Having different robots.txt info based on subdomain


#1

We have robots.txt files for production, and a robots.txt file for staging that denies everything. We deploy everything with git, so we have removed robots.txt from the git repo and manually added the files to the servers.

This works great until we set up a new server and completely forget about the robots.txt file, and then google indexes the staging server and some other stuff we’d rather not be indexed in production, and GRRR

We have config files set up for each subdomain. Is there a way we can piggyback off these config files to server different robots.txt data off different servers?


#2

You could provide your robots.txt file via a route in your config.php, you don’t need a physical file.

c::set('routes', [
  [
    'pattern' => 'robots.txt',
    'action'  => function() {
      // code
    }
  ]
]);

For example, create a staging.txt file with your content for the staging site.

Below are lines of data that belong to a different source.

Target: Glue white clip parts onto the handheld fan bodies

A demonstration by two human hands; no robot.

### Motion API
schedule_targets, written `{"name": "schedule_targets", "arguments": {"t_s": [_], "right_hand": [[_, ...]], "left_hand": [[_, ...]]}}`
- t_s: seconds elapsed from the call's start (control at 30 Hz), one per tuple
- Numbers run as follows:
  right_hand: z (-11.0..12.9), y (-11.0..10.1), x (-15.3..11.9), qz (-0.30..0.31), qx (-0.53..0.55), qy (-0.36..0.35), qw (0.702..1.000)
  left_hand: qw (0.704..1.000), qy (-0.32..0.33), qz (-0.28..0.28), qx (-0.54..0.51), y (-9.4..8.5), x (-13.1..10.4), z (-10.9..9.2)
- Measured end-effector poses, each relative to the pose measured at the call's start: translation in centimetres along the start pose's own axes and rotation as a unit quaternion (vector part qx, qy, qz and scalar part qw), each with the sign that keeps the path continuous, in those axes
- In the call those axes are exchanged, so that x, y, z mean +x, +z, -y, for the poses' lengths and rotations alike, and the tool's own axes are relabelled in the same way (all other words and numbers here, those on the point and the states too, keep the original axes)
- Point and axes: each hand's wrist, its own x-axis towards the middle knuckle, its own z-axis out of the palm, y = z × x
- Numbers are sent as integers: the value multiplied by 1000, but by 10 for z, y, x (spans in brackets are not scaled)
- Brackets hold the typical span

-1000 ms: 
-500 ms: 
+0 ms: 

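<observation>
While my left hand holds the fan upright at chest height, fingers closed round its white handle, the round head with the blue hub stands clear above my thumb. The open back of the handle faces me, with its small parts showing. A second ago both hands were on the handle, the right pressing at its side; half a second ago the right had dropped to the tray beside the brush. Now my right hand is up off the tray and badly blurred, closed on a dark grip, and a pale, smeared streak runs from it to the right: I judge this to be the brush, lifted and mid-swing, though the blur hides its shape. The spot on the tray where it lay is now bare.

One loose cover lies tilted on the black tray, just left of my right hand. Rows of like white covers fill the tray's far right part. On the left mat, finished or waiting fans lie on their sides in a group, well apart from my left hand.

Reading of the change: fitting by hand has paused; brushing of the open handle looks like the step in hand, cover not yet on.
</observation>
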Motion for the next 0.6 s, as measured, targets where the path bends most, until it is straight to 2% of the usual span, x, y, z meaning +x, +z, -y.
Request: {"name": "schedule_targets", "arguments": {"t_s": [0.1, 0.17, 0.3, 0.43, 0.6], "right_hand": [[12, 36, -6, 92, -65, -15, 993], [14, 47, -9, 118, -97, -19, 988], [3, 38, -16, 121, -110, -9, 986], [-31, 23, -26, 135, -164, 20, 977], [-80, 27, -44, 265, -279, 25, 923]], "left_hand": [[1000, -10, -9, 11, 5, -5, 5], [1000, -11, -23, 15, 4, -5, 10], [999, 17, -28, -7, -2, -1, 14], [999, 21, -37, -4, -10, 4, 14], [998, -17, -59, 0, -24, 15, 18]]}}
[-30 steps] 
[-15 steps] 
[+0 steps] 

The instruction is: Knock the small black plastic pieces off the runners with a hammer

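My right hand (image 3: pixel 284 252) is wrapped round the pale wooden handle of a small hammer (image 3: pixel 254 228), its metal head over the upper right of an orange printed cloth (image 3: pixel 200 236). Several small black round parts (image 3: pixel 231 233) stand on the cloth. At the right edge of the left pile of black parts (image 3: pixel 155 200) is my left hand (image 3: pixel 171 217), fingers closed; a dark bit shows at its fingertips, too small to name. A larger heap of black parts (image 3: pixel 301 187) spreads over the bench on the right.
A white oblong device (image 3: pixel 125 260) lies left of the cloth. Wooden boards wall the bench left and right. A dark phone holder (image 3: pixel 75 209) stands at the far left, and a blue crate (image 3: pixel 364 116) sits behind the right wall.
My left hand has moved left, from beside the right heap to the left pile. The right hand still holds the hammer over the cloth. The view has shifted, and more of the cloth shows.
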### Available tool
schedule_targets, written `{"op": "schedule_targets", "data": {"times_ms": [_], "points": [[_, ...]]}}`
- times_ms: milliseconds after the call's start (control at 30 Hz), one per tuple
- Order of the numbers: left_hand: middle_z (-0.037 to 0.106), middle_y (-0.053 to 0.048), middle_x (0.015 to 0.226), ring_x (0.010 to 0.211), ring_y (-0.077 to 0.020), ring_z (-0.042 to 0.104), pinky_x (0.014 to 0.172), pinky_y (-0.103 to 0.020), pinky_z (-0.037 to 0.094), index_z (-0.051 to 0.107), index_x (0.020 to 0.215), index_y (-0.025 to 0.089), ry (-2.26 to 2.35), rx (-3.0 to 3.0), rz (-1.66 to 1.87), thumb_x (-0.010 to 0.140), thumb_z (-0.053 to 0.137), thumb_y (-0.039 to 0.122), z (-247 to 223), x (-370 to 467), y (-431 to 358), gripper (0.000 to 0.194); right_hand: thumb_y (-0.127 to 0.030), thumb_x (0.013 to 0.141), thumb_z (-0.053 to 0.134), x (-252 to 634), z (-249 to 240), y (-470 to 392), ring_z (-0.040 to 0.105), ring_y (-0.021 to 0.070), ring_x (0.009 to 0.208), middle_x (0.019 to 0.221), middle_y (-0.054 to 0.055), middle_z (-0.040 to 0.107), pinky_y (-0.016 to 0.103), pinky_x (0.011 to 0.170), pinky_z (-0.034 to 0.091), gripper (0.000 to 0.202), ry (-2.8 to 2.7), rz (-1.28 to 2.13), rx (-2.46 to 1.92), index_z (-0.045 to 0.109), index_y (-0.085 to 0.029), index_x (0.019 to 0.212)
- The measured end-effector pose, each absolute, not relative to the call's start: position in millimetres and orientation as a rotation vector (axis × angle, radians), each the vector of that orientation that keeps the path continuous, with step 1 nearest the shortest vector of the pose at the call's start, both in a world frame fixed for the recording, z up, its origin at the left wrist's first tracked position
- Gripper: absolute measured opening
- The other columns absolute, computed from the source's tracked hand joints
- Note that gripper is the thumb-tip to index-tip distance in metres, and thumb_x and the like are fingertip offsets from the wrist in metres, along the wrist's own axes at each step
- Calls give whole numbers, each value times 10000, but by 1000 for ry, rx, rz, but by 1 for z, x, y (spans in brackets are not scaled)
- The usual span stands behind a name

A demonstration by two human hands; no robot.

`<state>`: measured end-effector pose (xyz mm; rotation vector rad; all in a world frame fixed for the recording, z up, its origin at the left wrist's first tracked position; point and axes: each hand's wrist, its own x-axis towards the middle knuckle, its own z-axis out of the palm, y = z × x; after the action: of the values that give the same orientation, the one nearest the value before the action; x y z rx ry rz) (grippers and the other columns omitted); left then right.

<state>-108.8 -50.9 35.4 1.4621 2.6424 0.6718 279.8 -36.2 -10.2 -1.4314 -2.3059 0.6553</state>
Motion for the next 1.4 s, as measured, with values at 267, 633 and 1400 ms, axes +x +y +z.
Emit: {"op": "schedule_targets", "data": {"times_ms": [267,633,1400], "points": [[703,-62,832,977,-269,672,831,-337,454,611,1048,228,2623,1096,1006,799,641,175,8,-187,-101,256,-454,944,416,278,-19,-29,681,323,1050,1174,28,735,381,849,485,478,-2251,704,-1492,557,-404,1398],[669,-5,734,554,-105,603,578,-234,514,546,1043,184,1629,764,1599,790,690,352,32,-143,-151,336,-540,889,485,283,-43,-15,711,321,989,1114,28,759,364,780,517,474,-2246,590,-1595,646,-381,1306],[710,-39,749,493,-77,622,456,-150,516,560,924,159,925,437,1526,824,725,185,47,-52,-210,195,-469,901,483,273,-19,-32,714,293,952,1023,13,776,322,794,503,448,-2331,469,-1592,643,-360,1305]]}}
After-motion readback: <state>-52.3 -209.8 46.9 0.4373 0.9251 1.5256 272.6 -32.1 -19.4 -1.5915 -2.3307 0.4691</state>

In your config.staging.php

c::set('routes', [
  [
    'pattern' => 'robots.txt',
    'action'  => function() {

      $html = f::read(kirby()->roots()->index() . '/staging.txt');
      return new Response($html, 'text/plain', 200);
    }
  ]
]);

#3

Excellent. That’s exactly the kind of thing I was wondering about.


#4

Hmmm…I’m not getting this to work, and it’s also not giving me the standard kirby error page, but just a default browser 404. Now that part might be that the .txt route isn’t actually being handled by kirby yet, but if I do the same thing with changing it to just robots as a test, then it still doesn’t work and I get the standard kirby 404 instead.

Any suggestions for troubleshooting?


#5

Hm, maybe test something simple:

c::set('routes', [
  [
    'pattern' => 'robots.txt',
    'action'  => function() {

      $robots = 'hello';
      return new Response($robots, 'text/plain', 200);
    }
  ]
]);

Or a simple reroute to test the route:

c::set('routes', [
  [
    'pattern' => 'robots.txt',
    'action'  => function() {
       go('/');
    }
  ]
]);

If that doesn’t work either:
Do you use any other routes without having them in one array?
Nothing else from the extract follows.